The Funniest Tweets of the Week
Photo courtesy of Getty ImagesIt’s Bong Joon Ho’s world now, the rest of us just live in it. The Oscars were on Sunday and they were… long! The show proceeded without a host, again, and instead decided to fill their runtime with presenters presenting presenters, an opening musical number that referenced multiple films not nominated for anything, and Eminem for reasons still unknown. Despite Mr. Mathers’ random-as-hell performance of an 18-year-old song, the best part of the night was seeing Todd Phillips get beat out by Bong Joon Ho and the Parasite crew for Best Director and Best Picture. The film went on to win for Best Original Screenplay, Best International Film, and Best Oscar GIFs (unofficial). While we’re busy handing out accolades, let’s look at the nominees for Paste’s funniest tweets of the week.
ME: hello
CHARACTER IN A WES ANDERSON FILM: good evening. or salutations. or perhaps it’s almost goodnight, i’m sorry. i was never good with time or clocks or meaningful friendships, huh. …do you know how to get to the TITLE OF FILM? blinks thrice
90s FRENCH SONG PLAYS
— Matt Buechele (@mattbooshell) February 12, 2020
remembering when all the women everywhere were like “don’t hit on women while they’re at work!” like I support y’all but you’ve effectively ruined my life and I hope ur happy
— samm severin (@waitressboner) February 12, 2020
Amy Klobuchar is the favorite candidate of Americans who feel powerless to get back their lawnmower, which their neighbor borrowed MONTHS ago.

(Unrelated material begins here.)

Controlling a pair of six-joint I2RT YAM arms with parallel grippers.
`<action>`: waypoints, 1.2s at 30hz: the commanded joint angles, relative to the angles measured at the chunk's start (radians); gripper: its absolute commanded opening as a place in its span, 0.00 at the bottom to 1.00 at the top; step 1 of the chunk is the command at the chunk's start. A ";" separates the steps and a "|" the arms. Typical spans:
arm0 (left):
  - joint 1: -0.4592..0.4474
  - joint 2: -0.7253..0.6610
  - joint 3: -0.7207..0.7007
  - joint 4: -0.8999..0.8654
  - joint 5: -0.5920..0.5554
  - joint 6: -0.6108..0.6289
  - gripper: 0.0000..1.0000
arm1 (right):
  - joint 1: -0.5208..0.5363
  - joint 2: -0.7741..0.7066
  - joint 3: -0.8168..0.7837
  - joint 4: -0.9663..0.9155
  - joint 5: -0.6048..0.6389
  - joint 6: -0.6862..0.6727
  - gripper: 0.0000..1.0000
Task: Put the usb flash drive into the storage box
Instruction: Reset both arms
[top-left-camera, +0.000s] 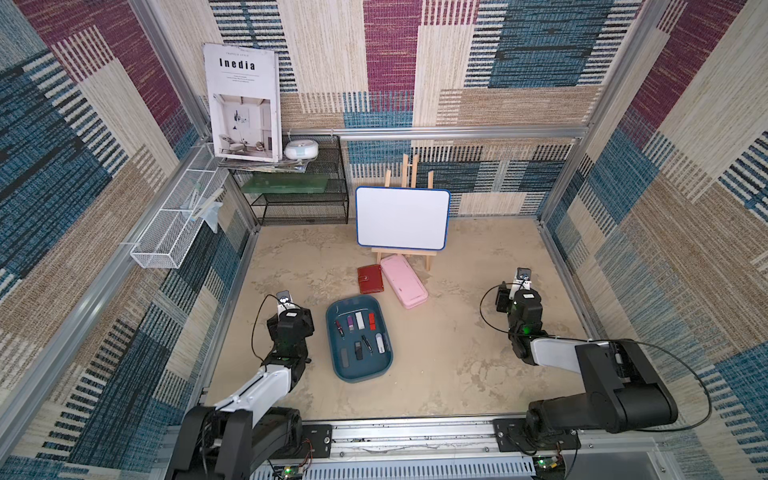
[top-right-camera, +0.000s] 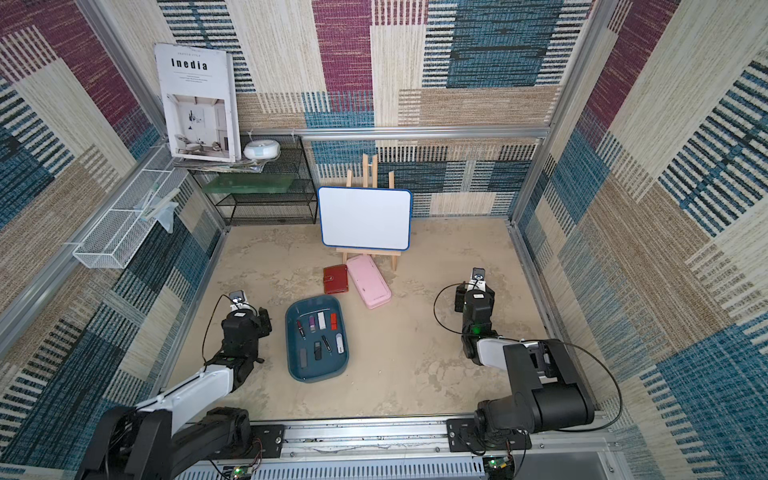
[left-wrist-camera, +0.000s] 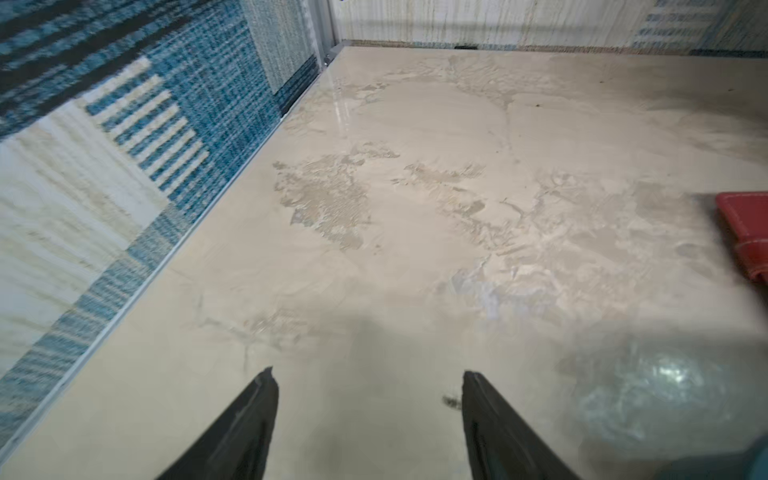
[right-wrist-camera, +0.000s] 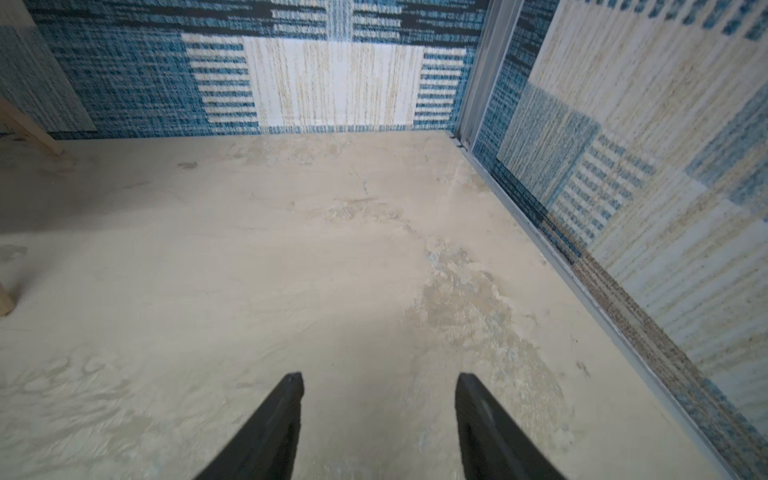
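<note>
USB flash drives (top-left-camera: 360, 321) lie inside storage box (top-left-camera: 363, 368) on mottled beige tabletop (top-left-camera: 449, 357); woven patchwork walls (top-left-camera: 540, 50) enclose cell. L gripper (left-wrist-camera: 368, 374) & R gripper (right-wrist-camera: 379, 376): jaws spread apart, nothing held, over bare surface.

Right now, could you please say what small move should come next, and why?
Probably just pull back: the flash drives in view already lie in the shallow teal plastic storage box, and the left gripper and right gripper are open, empty.

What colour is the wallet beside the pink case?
Red; the wallet shows best in a top view.
</note>
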 joint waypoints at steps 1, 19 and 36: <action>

— Josh Gondelman (@joshgondelman) February 12, 2020
when i overhear gossip that has nothing to do with me or anyone i know or have ever met pic.twitter.com/qpSHhhDWs8
— Kristen Arnett (@Kristen_Arnett) February 11, 2020
Give a man an ass and he’ll eat for a day.
But, teach a man to ass and … (1/52)
— amber ruffin (@ambermruffin) February 11, 2020
Do I go on a date with a 41 year-old who has “never missed a Coachella” or do I call my dad?
— Hanna Dickinson (@hansdickie) February 11, 2020
What throws me off about Amy Klobuchar is she’s named Amy. That’s a Joan and don’t tell me otherwise.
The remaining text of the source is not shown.